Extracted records
* * * * * * *

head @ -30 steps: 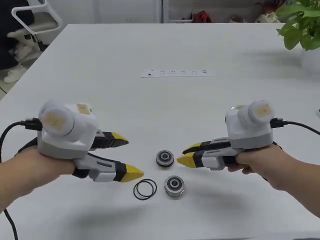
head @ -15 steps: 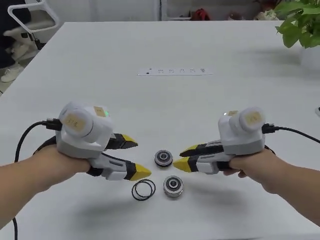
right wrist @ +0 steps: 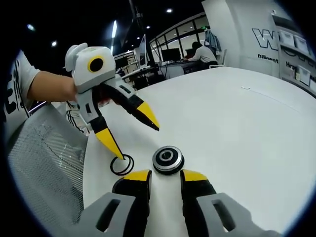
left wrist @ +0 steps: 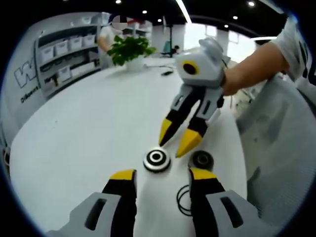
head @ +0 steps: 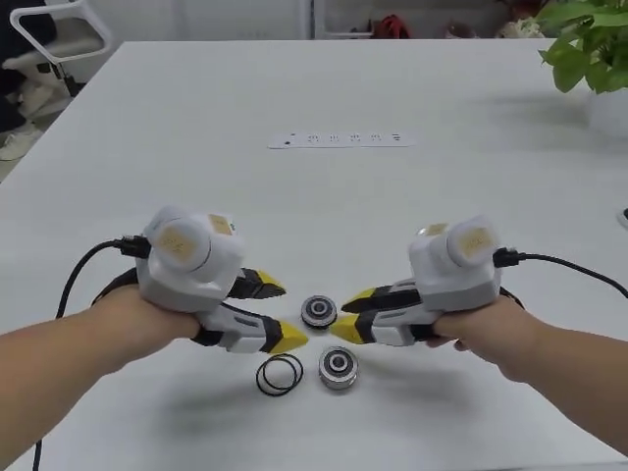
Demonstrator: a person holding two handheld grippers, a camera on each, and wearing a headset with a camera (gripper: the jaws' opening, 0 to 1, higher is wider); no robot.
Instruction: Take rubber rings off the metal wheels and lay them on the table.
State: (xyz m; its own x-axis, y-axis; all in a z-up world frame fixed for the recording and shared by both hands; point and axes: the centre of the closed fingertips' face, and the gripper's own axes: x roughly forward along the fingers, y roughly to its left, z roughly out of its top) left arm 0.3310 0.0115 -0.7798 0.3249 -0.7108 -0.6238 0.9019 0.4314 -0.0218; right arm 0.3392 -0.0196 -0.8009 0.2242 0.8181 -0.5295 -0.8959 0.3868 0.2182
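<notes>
I count two metal wheels, the far wheel (head: pixel 319 311) and the near wheel (head: pixel 338 367); two overlapping rubber rings (head: pixel 280 374); two grippers, left gripper (head: pixel 287 314), right gripper (head: pixel 345 314); one potted plant (head: pixel 586 44).

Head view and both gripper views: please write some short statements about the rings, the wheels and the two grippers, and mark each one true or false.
1. Two thin black rubber rings lie flat on the white table. True.
2. The left gripper is shut on a ring. False: its jaws are open and hold nothing.
3. Two round metal wheels, the farther wheel and the nearer wheel, rest on the table. True.
4. The right gripper holds the farther wheel in the air. False: that wheel rests on the table, just ahead of its open jaws.
5. The rings sit around the nearer wheel. False: they lie beside it, apart.
</notes>
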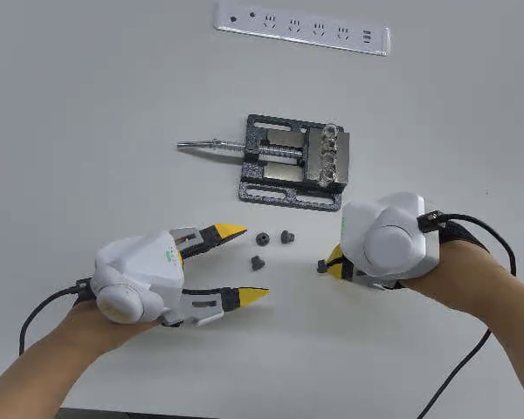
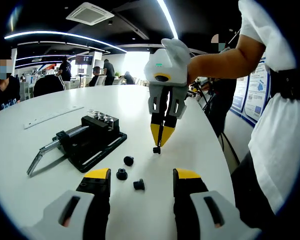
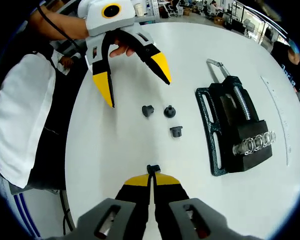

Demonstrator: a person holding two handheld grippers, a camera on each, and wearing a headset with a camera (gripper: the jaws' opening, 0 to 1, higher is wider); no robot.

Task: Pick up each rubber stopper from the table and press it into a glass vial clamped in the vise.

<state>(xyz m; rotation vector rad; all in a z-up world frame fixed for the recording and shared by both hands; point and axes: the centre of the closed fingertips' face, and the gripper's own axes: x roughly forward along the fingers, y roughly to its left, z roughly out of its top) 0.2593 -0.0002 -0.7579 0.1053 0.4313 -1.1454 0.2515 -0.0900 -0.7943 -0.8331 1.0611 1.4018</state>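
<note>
My right gripper (image 3: 151, 181) is shut on a small black rubber stopper (image 3: 152, 169), held at its yellow tips just above the white table; the left gripper view shows that stopper (image 2: 156, 149) too. Three more stoppers (image 1: 263, 238) (image 1: 286, 236) (image 1: 258, 262) lie loose between the grippers. My left gripper (image 1: 243, 262) stands open beside them, holding nothing. Behind them, the black vise (image 1: 295, 161) clamps a row of clear glass vials (image 1: 330, 157), also seen in the right gripper view (image 3: 252, 145).
A white power strip (image 1: 301, 26) lies at the far edge of the table. The vise's screw handle (image 1: 210, 145) sticks out to the left. People and chairs are in the room beyond the round table (image 2: 140, 100).
</note>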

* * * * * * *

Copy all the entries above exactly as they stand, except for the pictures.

◆ Solution to the exercise ◆
head @ -30 steps: 
head @ -15 steps: 
right wrist @ +0 steps: 
left wrist @ +0 steps: 
head @ +0 steps: 
Demonstrator: a person holding two handheld grippers, a camera on each, and wearing a headset with a camera (gripper: the jaws' opening, 0 to 1, higher is wider); no robot.
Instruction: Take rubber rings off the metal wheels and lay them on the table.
State: (xyz m; its own x-axis, y-axis; all in a z-up world frame fixed for the recording and shared by both hands; point and axes: the centre of the closed fingertips' face, and the gripper's own axes: x roughly forward along the fingers, y roughly to its left, z roughly out of its top) left arm 0.3310 0.0115 -0.7798 0.3249 -0.7108 -0.6238 0.9019 0.4314 -0.0218; right arm 0.3392 -0.0196 -0.8009 0.2242 0.8181 -0.5295 -0.8959 0.3868 0.2182
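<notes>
I count two metal wheels, the far wheel (head: pixel 319 311) and the near wheel (head: pixel 338 367); two overlapping rubber rings (head: pixel 280 374); two grippers, left gripper (head: pixel 287 314), right gripper (head: pixel 345 314); one potted plant (head: pixel 586 44).

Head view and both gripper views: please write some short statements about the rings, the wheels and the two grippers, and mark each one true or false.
1. Two thin black rubber rings lie flat on the white table. True.
2. The left gripper is shut on a ring. False: its jaws are open and hold nothing.
3. Two round metal wheels, the farther wheel and the nearer wheel, rest on the table. True.
4. The right gripper holds the farther wheel in the air. False: that wheel rests on the table, just ahead of its open jaws.
5. The rings sit around the nearer wheel. False: they lie beside it, apart.
</notes>
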
Demonstrator: a person holding two handheld grippers, a camera on each, and wearing a headset with a camera (gripper: the jaws' opening, 0 to 1, higher is wider); no robot.

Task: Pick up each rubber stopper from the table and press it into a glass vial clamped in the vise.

<state>(xyz m; rotation vector rad; all in a z-up world frame fixed for the recording and shared by both hands; point and axes: the centre of the closed fingertips' face, and the gripper's own axes: x roughly forward along the fingers, y roughly to its left, z roughly out of its top) 0.2593 -0.0002 -0.7579 0.1053 0.4313 -1.1454 0.2515 -0.0900 -0.7943 -0.8331 1.0611 1.4018</state>
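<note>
My right gripper (image 3: 151, 181) is shut on a small black rubber stopper (image 3: 152, 169), held at its yellow tips just above the white table; the left gripper view shows that stopper (image 2: 156, 149) too. Three more stoppers (image 1: 263, 238) (image 1: 286, 236) (image 1: 258, 262) lie loose between the grippers. My left gripper (image 1: 243, 262) stands open beside them, holding nothing. Behind them, the black vise (image 1: 295, 161) clamps a row of clear glass vials (image 1: 330, 157), also seen in the right gripper view (image 3: 252, 145).
A white power strip (image 1: 301, 26) lies at the far edge of the table. The vise's screw handle (image 1: 210, 145) sticks out to the left. People and chairs are in the room beyond the round table (image 2: 140, 100).
</note>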

This response is now finished.